Dá para dizer que o procedimento foi politizado, tendo em vistas a eleição do ano que vem?
Gregori: O processo está sendo politizado desde a primeira notícia sobre o caso, que já vinha com endereço certo, citando fulano, beltrano e ciclano. Nunca se falou tanto dessas administrações estaduais passadas como no atual noticiário. Houve, até mesmo, um desrespeito à memória de alguns que não estão mais aqui para se defender. Todas essas denúncias nasceram absolutamente, de A a Z, com uma preocupação político-eleitoral tendo em vista o ano que vem. Isso aumenta nas autoridades que representam a república, incluindo o ministro Cardozo, a necessidade de prudência ao tratar desses assuntos para que eles não virem mais um joguete.
Ontem, membros do PSDB revelaram que houve fraude em uma tradução de documentos que compõe a investigação do Cade, nos quais foi incluído o nome do PSDB que não compunha o documento original. Essa fraude compromete parte da investigação?
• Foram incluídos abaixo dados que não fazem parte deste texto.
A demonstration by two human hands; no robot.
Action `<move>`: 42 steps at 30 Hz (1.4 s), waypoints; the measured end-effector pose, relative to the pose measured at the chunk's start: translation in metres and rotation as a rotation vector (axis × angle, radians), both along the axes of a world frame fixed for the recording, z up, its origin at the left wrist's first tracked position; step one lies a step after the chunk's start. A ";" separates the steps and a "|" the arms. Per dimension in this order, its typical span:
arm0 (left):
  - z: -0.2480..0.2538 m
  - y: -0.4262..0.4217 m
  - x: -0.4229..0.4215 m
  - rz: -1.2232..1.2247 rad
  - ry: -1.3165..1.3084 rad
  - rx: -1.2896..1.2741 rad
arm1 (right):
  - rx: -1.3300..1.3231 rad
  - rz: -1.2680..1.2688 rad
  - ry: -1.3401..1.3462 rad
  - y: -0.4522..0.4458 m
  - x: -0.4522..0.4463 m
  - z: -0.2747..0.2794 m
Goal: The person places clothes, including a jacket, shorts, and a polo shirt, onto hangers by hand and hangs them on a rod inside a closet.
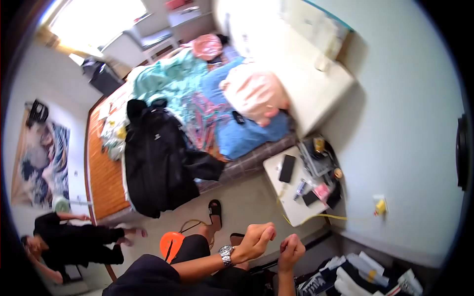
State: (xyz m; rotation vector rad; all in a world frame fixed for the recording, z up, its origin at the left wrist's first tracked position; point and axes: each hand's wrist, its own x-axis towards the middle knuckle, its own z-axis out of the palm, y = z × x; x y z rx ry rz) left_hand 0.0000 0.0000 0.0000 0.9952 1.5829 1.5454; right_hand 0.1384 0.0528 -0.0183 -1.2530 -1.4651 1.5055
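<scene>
My left hand (254,243), with a metal wristwatch (226,256) on its wrist, is held above my lap with the fingers curled in. Just to its right, a small gap away, my right hand (292,251) is closed too, knuckles up. The insides of both hands are hidden, so I cannot make out whether anything is in them. Below and left of my left hand, an orange rounded object (172,245) with a dark strip lies by my leg. A black slipper (215,213) is on my foot.
A bed holds a black jacket (157,158), a blue pillow (252,134) and bedding. By the wall, a white bedside table (292,209) carries a black phone (287,168) and small items. A yellow cable (332,216) runs to a socket. Folded clothes (360,276) lie lower right. Another person (74,241) stands left.
</scene>
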 end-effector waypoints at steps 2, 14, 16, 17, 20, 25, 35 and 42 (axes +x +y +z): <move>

Gregori: Na minha visão, esse estelionato visto até o momento compromete totalmente a investigação, vai na raiz da questão e anula ela. O que estamos vendo é um caso Cayman sendo reeditado. No processo Cayman, foram forjados nomes, valores foram alterados, datas, etc. Quer dizer, é próprio desse tipo de estelionato eleitoral o advento desse tipo de falsificação, de pegar um documento crível e falsificar dados. Esse tipo de crime não tem origem em informações verbais, mas geralmente em papéis adulterados. Pensa no caso dos trens, quando você compra um trem, um trilho, tem que assinar uns 20 papéis, e é justamente nesses papéis que o estelionatário vai buscar a falsidade. E as autoridades devem ter o maior cuidado com os papéis para não serem enganados pela pressa.